Bostrom - who leads the Future of Humanity Institute at the University of Oxford and is known for his work on existential risk, human enhancement ethics and superintelligence risks - said there's a "decent probability" that machines will outsmart humans within the next hundred years.
"100 years is quite long," he said at the University of Oxford on Sunday during the annual Silicon Valley Comes to Oxford conference. "We haven't even had computers for 100 years so everything we've seen so far has happened in like 70 years. If you think of the simplest computers, so some simple thing like Pong, and compare that to where we are now, it's a fairly large distance. So it doesn't seem that crazy to say that in 100 years, or indeed much less than that, we will take the remaining steps."
AI can be defined as the intelligence exhibited by machines or software. It has the potential to have a profound impact on the world and it's an area being pursued by global tech giants such as Google and Facebook.
Bostrom said there will be a fundamental transformation in human civilisation when machine intelligence reaches the same level as human intelligence, adding that it will arguably be the most important thing that will ever happen in human history.
"I personally believe that once human equivalence is reached, it will not be long before machines become superintelligent after that," he told an audience of students, aspiring entrepreneurs, academics and business leaders. "It might take a long time to get to human level but I think the step from there to superintelligence might be very quick. I think these machines with superintelligence might be extremely powerful, for the same basic reasons that we humans are very powerful relative to other animals on this planet. It's not because our muscles are stronger or our teeth are sharper, it's because our brains are better."
If humans do create superintelligent machines, Bostrom said our future is likely to be shaped by them, for the better or the worse.
"Superintelligence could help humans achieve our long term goals and values," he said. "They could be an extremely powerful ally that could help us solve a number of other problems that we face."

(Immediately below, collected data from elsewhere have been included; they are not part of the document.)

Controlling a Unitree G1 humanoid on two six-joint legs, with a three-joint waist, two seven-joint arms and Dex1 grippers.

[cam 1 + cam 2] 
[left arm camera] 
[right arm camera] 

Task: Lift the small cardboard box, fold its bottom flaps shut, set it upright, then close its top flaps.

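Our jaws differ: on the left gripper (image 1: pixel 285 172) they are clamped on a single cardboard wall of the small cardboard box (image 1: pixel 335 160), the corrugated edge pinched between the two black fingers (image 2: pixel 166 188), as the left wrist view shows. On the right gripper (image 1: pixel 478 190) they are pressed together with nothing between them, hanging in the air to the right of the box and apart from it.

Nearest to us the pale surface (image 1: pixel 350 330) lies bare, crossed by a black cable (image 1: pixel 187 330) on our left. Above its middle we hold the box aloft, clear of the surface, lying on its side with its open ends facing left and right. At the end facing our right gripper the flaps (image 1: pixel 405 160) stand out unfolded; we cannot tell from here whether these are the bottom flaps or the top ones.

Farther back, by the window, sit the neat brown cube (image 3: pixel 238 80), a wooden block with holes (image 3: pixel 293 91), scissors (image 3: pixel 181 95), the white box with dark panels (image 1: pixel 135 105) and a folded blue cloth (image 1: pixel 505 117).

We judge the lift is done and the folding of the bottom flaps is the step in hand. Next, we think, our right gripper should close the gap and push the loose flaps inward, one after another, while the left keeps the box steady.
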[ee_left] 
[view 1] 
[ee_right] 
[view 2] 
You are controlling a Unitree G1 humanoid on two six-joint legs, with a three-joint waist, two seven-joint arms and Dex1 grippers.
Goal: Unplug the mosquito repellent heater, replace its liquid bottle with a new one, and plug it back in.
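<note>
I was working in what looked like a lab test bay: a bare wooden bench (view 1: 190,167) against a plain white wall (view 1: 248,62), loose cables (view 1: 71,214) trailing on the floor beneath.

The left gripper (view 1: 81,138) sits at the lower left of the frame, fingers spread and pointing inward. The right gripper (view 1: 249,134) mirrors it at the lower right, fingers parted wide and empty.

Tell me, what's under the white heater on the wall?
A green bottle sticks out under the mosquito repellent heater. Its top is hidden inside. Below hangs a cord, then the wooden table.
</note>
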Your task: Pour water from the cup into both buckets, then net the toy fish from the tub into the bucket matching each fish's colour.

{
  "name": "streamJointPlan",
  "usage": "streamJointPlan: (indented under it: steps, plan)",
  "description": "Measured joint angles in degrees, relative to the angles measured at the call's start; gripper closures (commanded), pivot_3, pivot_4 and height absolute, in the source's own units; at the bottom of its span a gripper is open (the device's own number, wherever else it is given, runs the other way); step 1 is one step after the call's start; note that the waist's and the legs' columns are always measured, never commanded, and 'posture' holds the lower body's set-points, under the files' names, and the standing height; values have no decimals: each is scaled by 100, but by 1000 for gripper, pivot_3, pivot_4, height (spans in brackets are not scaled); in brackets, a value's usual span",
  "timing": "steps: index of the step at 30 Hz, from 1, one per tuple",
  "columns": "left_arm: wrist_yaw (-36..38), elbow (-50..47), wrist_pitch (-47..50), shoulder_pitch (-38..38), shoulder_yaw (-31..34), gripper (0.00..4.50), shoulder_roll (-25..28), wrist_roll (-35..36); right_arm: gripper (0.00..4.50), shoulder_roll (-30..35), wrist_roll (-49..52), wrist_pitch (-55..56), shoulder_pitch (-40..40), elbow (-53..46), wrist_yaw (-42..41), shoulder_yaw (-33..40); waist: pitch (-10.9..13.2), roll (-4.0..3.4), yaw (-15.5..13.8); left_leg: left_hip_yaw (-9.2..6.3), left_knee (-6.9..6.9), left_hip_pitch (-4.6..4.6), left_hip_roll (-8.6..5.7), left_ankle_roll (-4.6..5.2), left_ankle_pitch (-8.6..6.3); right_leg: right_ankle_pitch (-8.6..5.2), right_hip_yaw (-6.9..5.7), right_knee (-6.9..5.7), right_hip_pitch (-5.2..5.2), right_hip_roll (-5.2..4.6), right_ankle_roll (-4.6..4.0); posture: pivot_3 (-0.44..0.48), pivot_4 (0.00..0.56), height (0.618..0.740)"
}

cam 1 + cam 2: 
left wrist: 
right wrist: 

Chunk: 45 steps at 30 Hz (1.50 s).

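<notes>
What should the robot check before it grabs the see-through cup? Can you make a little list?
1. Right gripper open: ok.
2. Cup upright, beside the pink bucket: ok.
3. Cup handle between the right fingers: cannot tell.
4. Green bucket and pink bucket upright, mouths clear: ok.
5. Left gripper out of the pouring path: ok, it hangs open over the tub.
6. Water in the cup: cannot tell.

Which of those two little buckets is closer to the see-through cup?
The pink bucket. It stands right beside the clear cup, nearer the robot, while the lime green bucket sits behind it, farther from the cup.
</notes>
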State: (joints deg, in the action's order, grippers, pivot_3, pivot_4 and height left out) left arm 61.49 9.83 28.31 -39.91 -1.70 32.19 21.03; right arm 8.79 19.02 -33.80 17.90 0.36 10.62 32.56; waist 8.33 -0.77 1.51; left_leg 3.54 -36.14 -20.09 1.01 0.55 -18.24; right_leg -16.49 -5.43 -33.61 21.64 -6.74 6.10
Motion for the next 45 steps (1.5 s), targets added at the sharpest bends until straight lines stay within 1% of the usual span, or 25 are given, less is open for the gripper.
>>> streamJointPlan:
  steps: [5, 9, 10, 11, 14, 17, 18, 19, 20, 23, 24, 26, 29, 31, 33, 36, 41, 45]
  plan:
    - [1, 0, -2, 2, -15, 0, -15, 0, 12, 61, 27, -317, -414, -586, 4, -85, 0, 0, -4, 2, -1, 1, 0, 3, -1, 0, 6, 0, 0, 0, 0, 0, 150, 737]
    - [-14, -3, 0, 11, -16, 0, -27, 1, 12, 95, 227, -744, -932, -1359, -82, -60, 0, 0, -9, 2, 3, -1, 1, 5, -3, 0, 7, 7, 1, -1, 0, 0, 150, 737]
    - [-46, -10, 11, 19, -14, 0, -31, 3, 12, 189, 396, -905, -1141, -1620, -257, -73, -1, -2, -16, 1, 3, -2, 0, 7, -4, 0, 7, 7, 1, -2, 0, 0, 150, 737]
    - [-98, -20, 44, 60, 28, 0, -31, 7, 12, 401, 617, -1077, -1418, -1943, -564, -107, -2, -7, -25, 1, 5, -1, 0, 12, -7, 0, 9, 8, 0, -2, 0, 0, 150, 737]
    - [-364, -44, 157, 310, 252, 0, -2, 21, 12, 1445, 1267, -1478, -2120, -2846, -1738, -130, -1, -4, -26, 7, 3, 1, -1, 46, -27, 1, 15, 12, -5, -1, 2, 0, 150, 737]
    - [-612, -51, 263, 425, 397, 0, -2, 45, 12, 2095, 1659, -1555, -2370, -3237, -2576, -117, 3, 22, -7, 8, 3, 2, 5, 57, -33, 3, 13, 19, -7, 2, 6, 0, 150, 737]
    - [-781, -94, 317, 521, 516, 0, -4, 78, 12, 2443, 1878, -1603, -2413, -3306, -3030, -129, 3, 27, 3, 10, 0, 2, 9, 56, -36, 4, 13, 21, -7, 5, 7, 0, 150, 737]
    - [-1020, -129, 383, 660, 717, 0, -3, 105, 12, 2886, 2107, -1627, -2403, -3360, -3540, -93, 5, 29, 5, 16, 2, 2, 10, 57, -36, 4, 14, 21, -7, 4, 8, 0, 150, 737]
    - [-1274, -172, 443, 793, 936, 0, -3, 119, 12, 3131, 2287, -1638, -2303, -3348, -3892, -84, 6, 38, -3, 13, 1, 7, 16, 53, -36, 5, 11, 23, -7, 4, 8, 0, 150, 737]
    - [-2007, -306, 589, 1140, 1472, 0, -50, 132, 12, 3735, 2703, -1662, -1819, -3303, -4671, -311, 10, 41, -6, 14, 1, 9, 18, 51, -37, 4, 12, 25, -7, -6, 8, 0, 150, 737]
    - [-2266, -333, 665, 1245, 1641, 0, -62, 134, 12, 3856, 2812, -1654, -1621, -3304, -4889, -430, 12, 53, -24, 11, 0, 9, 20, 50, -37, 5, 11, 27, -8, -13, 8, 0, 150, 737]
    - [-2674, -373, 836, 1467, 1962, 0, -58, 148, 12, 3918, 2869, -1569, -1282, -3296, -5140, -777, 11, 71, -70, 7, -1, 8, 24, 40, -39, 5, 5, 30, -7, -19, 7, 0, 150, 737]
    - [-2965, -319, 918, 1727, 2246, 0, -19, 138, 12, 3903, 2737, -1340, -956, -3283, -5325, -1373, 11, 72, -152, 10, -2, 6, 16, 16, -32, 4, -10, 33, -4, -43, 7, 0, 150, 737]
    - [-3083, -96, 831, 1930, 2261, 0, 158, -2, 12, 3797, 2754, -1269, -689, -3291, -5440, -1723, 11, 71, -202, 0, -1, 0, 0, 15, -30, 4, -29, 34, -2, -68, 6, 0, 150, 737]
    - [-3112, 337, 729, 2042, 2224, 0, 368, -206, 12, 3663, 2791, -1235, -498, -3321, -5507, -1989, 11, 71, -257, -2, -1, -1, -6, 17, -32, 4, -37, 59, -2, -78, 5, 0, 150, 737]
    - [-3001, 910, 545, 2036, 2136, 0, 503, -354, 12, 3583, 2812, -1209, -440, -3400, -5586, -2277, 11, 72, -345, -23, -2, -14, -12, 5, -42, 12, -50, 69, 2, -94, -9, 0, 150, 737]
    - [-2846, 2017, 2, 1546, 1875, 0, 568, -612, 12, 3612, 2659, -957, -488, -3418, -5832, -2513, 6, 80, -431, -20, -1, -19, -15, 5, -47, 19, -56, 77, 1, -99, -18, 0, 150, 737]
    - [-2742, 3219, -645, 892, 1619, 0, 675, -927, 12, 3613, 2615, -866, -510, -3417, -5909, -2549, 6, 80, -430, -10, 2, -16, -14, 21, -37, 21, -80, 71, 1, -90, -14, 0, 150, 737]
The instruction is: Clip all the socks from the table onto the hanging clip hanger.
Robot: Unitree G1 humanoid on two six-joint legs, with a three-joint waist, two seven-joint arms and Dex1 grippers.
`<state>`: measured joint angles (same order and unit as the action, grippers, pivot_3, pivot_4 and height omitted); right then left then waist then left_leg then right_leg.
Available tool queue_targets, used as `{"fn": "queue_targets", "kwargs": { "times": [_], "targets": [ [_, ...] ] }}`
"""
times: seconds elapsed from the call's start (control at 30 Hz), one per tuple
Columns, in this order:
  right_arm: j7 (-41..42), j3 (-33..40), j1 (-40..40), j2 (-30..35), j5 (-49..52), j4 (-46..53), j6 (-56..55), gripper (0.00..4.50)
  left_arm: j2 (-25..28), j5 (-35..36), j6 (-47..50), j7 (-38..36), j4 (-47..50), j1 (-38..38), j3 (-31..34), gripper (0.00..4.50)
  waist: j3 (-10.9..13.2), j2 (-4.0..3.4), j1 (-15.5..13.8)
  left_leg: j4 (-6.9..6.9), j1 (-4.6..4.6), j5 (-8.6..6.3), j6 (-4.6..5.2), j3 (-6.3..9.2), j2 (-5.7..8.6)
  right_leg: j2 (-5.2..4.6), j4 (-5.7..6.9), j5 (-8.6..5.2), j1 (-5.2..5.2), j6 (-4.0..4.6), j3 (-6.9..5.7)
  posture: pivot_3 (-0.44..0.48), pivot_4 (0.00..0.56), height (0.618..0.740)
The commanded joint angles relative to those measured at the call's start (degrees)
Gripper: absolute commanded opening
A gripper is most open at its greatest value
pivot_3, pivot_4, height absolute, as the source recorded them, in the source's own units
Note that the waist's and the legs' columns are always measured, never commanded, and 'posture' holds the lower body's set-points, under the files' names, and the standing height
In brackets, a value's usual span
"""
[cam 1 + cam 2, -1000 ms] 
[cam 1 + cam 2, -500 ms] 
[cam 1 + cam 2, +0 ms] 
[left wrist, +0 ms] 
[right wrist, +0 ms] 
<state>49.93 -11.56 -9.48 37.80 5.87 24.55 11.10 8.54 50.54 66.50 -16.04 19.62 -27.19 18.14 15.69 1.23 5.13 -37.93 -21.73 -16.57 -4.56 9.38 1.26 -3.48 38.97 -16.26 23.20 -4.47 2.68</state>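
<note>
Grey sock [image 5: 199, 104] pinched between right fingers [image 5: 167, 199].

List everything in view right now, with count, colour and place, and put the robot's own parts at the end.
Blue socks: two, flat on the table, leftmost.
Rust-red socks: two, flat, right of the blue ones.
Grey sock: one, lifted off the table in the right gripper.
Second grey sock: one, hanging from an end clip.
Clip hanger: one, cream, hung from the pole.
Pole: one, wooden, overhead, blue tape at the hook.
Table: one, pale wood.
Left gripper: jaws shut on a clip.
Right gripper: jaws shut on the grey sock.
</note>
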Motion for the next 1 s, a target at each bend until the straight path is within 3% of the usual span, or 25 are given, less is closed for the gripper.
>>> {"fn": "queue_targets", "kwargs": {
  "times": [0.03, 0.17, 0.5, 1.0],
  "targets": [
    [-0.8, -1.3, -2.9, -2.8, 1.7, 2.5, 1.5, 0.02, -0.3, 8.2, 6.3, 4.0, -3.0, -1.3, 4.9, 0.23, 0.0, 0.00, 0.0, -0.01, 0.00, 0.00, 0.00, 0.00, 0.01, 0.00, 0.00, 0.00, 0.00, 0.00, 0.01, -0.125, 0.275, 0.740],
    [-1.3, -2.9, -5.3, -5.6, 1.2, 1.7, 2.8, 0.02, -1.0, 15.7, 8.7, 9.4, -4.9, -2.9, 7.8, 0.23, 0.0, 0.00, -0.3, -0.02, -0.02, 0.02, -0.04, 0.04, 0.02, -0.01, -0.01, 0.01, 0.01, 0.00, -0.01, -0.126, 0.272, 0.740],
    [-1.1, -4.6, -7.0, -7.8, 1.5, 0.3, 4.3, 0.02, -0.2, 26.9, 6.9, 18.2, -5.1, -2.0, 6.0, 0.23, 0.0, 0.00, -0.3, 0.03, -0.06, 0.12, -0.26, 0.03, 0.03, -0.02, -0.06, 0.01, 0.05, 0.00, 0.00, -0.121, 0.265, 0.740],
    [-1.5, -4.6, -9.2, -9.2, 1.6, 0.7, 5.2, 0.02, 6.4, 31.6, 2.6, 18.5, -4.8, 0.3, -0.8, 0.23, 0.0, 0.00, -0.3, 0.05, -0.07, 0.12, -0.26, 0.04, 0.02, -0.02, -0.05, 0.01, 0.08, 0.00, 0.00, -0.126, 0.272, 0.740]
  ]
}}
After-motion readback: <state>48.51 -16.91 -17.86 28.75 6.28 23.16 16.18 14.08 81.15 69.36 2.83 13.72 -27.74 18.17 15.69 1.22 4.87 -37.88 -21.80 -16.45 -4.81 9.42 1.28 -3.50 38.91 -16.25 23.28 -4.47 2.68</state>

But superintelligence could also be "extremely dangerous" said Bostrom, pointing to the extinction of the Neanderthals and the near-extinction of the gorillas when the more intelligent Homo sapiens arrived.
Stephen Hawking
Last week Stephen Hawking warned that computers will overtake humans in terms of intelligence within the next 100 years.
"Computers will overtake humans with AI at some within the next 100 years," he said at Zeitgeist 2015 in London. "When that happens, we need to make sure the computers have goals aligned with ours."
Hawking, who signed an open letter alongside Elon Musk earlier this year warning that AI development should not go on uncontrolled, added: "Our future is a race between the growing power of technology and the wisdom with which we use it."
Bostrom joined Stephen Hawking, Max Tegmark, Elon Musk, Lord Martin Rees, Jaan Tallinn and several others, in signing the Future of Life Institute's open letter.
The signatories "...believe that research on how to make AI systems robust and beneficial is both important and timely, and that there are concrete research directions that can be pursued today."
AI technology is already built into devices we use in our every day lives. For example, Siri, an intelligent personal assistant that sits inside iPhones and iPads is underpinned by AI developed by Apple, while Google's self-driving vehicles also rely heavily on AI. According to the FT, more than 150 startups in Silicon Valley are working on AI today.